29 marzo | Jóvenes
«Y mientras comían, dijo: “De cierto os digo que uno de vosotros me va a entregar”» (Mat. 26: 21).
¿Alguna vez has escuchado un sermón y tuviste la sensación de que fue hecho a tu medida? Sucede, ¡y no siempre es fácil lidiar con eso! Sin embargo, el problema más grave ocurre cuando, en lugar de tomar lo que escuchamos como una lección para nuestra propia vida, lo aplicamos a la vida de los demás. En la Última Cena, la actitud de los discípulos de Jesús ilustra bien esta realidad. El Maestro reveló que uno de ellos lo traicionaría. Entonces, evidenciando su inseguridad respecto a sí mismos, buscaron liberarse del peso de esa culpa («¿Soy yo?», preguntaron uno a uno). Todos allí tenían defectos.
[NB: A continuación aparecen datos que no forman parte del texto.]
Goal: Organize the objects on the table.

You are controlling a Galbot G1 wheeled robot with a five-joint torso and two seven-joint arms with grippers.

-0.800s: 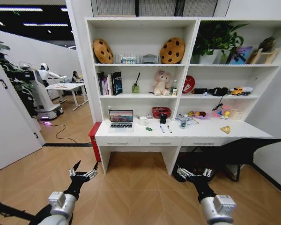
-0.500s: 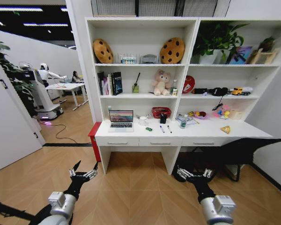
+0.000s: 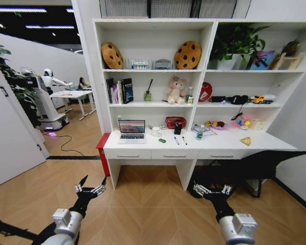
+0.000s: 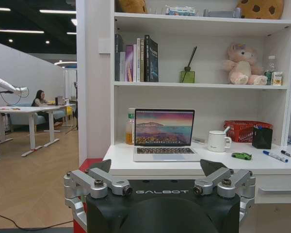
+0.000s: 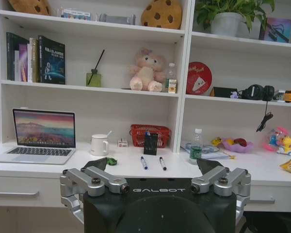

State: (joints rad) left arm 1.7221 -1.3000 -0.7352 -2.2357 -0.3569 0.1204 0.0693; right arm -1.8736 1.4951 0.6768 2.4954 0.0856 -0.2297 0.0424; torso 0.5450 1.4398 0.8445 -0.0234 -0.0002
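both grippers, left (image 3: pixel 91 184) and right (image 3: pixel 212 189), spread wide, empty; green car (image 5: pixel 111 161) seemingly half hidden behind a finger

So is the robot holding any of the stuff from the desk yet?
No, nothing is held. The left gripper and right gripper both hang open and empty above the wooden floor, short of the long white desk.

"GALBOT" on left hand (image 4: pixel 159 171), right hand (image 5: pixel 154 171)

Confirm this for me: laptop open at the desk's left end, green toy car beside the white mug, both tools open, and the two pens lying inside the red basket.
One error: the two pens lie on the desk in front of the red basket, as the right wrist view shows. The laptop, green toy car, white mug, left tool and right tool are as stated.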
Traicionar o no a Jesús sería solo cuestión de tiempo y circunstancias. Judas entregaría a Cristo, Pedro lo negaría tres veces y los demás huirían, temiendo por sus vidas. Si todos corrían el riesgo de traicionar a Jesús, ¿por qué entonces cada uno intentaba quitarse el problema de encima en lugar de afrontarlo?
En cierta ocasión, un pastor predicó un sermón sobre cómo los chismes destruyen las relaciones en la iglesia. El tema venía a cuento. Con frecuencia, los miembros de esa comunidad se involucraban en intrigas y difamaciones. Al final del culto, uno de los mayores causantes de confusión en la iglesia se acercó al pastor y le dijo: «¡Gran sermón! Lástima que la persona que más necesitaba escucharlo no vino a la iglesia hoy».
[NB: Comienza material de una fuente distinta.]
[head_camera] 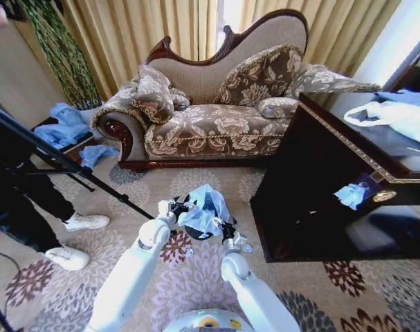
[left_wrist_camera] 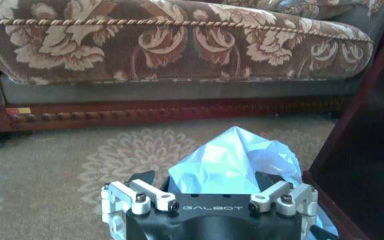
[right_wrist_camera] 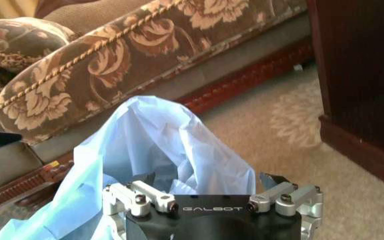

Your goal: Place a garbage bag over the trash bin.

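The light-blue garbage bag (head_camera: 204, 207) lies crumpled over the black trash bin (head_camera: 196, 234) on the carpet in front of the sofa; just a dark sliver of the bin peeks out beneath it. My left gripper (head_camera: 178, 206) is at the bag's left side and my right gripper (head_camera: 230, 230) at its right. In the left wrist view the bag (left_wrist_camera: 235, 160) rises in a peak between the wide-apart fingers of the left gripper (left_wrist_camera: 205, 179). The right wrist view has the bag (right_wrist_camera: 152, 145) bulging up between the spread fingers of the right gripper (right_wrist_camera: 209, 181).
A patterned sofa (head_camera: 216, 124) stands behind the bin. A dark wooden cabinet (head_camera: 320, 187) is close on the right, with a white handled bag (head_camera: 396, 117) on top and a blue scrap (head_camera: 351, 194). A tripod leg (head_camera: 71, 169) and a person's shoes (head_camera: 85, 223) are at left.
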Tool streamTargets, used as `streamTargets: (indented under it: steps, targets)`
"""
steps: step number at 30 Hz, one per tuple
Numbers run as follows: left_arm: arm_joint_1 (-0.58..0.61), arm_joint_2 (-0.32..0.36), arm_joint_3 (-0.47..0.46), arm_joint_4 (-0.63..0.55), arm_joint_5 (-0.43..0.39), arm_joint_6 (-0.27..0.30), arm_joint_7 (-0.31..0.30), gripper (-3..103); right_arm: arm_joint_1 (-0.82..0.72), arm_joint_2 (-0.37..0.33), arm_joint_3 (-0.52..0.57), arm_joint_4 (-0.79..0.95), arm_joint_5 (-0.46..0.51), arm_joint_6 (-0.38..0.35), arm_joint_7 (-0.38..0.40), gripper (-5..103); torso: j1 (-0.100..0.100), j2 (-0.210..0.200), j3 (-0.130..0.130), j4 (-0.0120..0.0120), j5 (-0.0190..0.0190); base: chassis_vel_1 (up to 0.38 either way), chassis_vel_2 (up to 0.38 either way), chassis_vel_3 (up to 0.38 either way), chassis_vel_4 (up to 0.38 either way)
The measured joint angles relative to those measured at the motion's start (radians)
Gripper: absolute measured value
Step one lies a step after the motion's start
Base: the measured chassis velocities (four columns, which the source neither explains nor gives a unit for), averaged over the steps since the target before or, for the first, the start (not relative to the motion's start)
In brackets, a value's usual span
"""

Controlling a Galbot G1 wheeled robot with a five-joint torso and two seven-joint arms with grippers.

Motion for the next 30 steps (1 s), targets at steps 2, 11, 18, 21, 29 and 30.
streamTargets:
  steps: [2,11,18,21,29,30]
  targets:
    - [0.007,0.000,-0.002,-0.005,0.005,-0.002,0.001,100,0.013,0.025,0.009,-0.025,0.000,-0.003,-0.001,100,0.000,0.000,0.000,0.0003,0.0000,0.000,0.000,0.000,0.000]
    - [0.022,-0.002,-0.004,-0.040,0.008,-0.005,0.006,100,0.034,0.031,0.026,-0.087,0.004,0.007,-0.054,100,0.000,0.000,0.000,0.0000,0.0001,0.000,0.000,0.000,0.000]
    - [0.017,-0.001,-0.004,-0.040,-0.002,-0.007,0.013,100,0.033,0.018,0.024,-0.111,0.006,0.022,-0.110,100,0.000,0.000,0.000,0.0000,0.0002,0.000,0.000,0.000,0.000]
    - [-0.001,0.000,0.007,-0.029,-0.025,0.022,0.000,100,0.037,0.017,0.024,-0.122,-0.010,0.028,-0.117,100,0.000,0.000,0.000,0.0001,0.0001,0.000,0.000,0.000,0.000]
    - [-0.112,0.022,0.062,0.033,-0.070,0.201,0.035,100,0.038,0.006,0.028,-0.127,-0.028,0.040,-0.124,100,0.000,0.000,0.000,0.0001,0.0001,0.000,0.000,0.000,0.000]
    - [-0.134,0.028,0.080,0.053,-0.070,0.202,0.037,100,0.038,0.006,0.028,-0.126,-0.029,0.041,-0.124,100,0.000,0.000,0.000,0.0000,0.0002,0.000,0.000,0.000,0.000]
Somos expertos en proyectar nuestros defectos en los demás. Por eso a veces alejamos a las personas de nosotros mismos. Pensar que el problema siempre es del otro, y nunca mío, es una actitud que deshace amistades, destruye matrimonios, dificulta el trabajo e infantiliza a personas que deberían estar esforzándose por ser mejores de lo que son. No esperes a que el otro cambie. Cambia tú. Aunque «el otro» deje la iglesia o se traslade, el problema no termina por eso. ¿Sabes por qué? Porque yo me quedé y yo no cambié.
La salida es mirarse al espejo, especialmente a esa parte de ti con la que no te identificas o que no reconoces como tuya y para la cual, por tanto, no buscas solución. La Biblia llama a esto arrepentimiento y confesión. Este proceso comienza cuando dejas de exigir a los demás cambios que tú mismo no estás dispuesto a aplicar. Es una actitud diferente, inusual, pero que Dios, con su infinito poder, hace posible. Ora y pídele a Jesús que te ayude. Dile: «Señor, deseo que la realidad de la iglesia cambie, comenzando por mí».